▶ Problem details: The answer must be the full data, restated word for word, with no pictures in it.

▶ Stored data:
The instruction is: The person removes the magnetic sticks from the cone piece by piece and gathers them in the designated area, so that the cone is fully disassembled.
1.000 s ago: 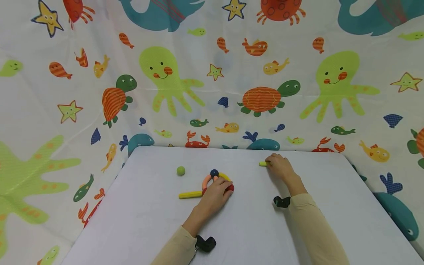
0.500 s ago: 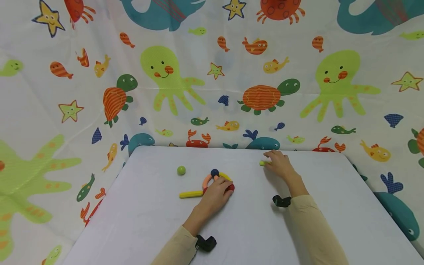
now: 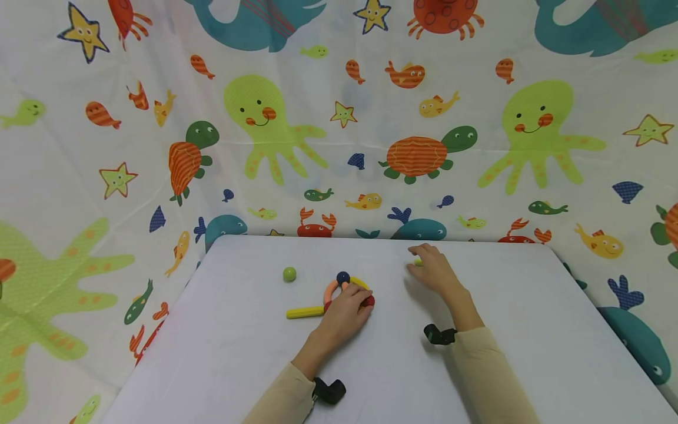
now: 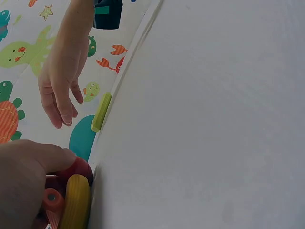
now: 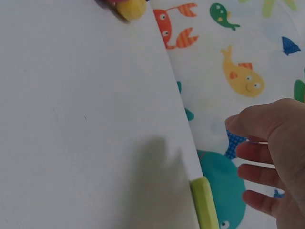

▶ Answer space:
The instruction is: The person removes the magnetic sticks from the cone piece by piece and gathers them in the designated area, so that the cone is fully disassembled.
1.000 s ago: 
0.500 s ago: 
now: 
now: 
now: 

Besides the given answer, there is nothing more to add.